> [ABOUT THIS TASK] Retype the line with "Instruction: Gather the" in it, then each line after it to the end of the data, word for word.

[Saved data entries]
________

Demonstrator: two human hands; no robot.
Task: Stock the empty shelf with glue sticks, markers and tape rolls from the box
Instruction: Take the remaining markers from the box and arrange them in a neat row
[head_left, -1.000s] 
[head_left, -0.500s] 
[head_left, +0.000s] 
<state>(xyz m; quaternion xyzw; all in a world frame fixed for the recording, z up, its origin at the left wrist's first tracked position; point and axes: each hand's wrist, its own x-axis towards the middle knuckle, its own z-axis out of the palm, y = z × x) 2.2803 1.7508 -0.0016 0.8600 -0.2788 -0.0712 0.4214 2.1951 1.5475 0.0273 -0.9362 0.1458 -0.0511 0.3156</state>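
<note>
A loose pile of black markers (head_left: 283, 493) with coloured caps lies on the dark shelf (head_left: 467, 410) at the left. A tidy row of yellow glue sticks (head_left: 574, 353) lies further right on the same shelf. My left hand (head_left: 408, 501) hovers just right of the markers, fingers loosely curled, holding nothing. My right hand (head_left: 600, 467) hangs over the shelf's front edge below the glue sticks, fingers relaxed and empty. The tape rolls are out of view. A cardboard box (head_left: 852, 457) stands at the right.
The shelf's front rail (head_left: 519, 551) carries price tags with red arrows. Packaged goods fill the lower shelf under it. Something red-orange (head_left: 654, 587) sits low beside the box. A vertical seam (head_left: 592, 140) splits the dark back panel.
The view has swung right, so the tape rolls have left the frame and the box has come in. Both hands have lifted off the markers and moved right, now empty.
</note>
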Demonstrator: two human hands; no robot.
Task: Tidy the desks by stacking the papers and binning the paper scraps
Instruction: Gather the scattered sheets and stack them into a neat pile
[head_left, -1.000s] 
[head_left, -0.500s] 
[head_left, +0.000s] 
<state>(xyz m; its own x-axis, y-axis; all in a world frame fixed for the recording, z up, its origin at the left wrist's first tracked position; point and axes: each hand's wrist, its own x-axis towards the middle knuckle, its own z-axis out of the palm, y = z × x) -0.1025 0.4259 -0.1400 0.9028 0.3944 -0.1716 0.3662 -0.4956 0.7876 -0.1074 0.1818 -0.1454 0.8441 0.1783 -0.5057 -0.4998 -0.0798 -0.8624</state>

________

> [EXPECTED ANSWER]
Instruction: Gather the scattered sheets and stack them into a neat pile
[head_left, -1.000s] 
[head_left, -0.500s] 
[head_left, +0.000s] 
<state>(xyz m; its own x-axis, y-axis; all in a world frame fixed for the recording, z up, its origin at the left wrist's first tracked position; point and axes: each hand's wrist, its own x-axis towards the middle knuckle, its own z-axis out of the palm, y = z × x) -0.1025 0.4259 -0.1400 0.9028 0.3944 -0.1716 0.3662 -0.4956 0.7876 -0.1074 0.1818 -0.1454 0.8441 0.1783 -0.5057 -0.4998 -0.0798 -0.8624</state>

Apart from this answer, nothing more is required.